Increases in the use of artificial intelligence (AI) in education provide teachers with more practical guidance functions and new ways of teaching (Zhang and Aslan, 2021). The rapid rise in the use of AI has created many challenges and problems in higher education, and teachers, thus, must rethink their pedagogy and role in the use of AI technology to enhance student learning (Popenici and Kerr, 2017). AI is more difficult to learn than programming because it requires students to have a specific level of programming skills and complex knowledge. These challenges make it difficult to extend the learning of AI to higher education. Furthermore, the implementation of visual programming (e.g., Scratch) at higher education levels is no longer appropriate for students with specific programming skills and high levels of knowledge (Hu et al., 2021). First-time students encounter a variety of programming difficulties and challenges that make it difficult for them to develop programming skills (Yukselturk and Altiok, 2017). In the face of difficult learning challenges in traditional programming environments, it is vital for teachers to use visual programming environments to help students learn programming (Lye and Koh, 2014; Yukselturk and Altiok, 2017).

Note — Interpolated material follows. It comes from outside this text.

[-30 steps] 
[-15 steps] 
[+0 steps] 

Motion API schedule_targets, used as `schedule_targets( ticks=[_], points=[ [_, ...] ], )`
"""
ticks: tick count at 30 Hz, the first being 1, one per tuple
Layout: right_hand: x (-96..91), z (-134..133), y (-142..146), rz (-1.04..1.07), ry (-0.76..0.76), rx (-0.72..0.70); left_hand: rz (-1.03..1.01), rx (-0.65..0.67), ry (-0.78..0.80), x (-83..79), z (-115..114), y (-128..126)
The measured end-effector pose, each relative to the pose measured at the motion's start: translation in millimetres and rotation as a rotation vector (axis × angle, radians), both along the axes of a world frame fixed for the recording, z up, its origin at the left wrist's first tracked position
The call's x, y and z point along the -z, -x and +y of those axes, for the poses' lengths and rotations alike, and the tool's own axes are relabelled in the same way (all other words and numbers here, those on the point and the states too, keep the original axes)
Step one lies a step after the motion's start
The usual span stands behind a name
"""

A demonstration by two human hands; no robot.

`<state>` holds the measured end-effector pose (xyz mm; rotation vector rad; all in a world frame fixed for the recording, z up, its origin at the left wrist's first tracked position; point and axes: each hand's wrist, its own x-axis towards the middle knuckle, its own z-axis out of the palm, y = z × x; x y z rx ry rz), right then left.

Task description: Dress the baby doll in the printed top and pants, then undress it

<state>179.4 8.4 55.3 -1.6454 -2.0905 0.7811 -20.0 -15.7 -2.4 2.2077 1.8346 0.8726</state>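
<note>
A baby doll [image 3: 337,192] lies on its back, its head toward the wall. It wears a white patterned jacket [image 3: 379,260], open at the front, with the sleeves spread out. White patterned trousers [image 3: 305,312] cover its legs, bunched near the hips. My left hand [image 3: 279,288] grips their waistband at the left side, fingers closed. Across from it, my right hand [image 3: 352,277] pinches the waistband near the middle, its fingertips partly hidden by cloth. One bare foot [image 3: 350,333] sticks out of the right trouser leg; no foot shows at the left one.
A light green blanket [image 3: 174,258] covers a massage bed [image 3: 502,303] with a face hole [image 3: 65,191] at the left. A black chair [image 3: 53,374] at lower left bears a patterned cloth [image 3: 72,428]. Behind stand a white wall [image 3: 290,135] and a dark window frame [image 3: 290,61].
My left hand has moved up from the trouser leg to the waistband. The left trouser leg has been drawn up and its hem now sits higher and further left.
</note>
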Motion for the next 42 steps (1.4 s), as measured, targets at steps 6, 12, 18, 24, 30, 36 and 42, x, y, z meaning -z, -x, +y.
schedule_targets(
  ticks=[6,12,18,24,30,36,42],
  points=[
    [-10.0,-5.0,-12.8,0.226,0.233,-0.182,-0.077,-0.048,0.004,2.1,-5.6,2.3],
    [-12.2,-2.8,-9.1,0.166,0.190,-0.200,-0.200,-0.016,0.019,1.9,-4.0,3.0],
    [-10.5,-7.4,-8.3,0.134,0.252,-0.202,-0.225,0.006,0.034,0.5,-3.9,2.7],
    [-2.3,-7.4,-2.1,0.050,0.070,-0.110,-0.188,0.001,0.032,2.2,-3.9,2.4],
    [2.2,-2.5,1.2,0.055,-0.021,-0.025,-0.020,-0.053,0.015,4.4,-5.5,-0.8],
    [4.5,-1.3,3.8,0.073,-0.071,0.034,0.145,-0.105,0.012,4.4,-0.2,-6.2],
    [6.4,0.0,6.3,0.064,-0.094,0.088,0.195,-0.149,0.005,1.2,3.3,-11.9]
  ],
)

Likewise, the use of a visual programming block approach in the AI curriculum can help students understand programming concepts and reduce misunderstandings.

In response to the current demand for AI learning and visual programming in higher education, in this study, an AI curriculum intended to address the current challenges of AI learning in higher education is implemented. Some studies have shown that the implementation of AI courses can enhance specific aspects of learning (e.g., cognitive abilities, skills) (Chai et al., 2021; Huang, 2021; Kong et al., 2021). This AI course uses an AI platform with a visual interface to increase students’ understanding of AI and lower the threshold and pressure related to machine learning. However, some studies have shown that humanities and science students have different learning abilities in different subjects (Billington et al., 2007; Katai, 2020). It is important to investigate the differences between students’ prior knowledge and cognitive styles to implement an AI curriculum. In particular, Kong et al. (2021) indicated that prior knowledge is not an important consideration in developing AI literacy in students. In summary, implementation of an AI curriculum requires an understanding of the impact of different aspects of student learning (e.g., cognitive style, computational thinking), which is crucial to improving the value of feedback related to the AI curriculum.

Cognitive style is often defined as different ways in which individuals process information (Papanikolaou et al., 2006). There are three different cognitive styles: creative, knowing, and planning (Cools and Van den Broeck, 2007). Cognitive style is an important learning factor because students have different learning preferences and adopt different learning strategies (Papanikolaou et al., 2006; Chen, 2010; Bouckenooghe et al., 2016). The learning strategies adopted by students are very important to their learning situation and learning needs (Rodrigues et al., 2019). Students in different educational departments will adopt different learning strategies and will, in turn, have different learning needs. It is necessary to understand what cognitive styles students use to solve problems in AI courses. In particular, students with different cognitive styles may have different computational thinking skills. A deeper understanding of students’ cognitive styles can provide teachers with information that will help enhance learning outcomes.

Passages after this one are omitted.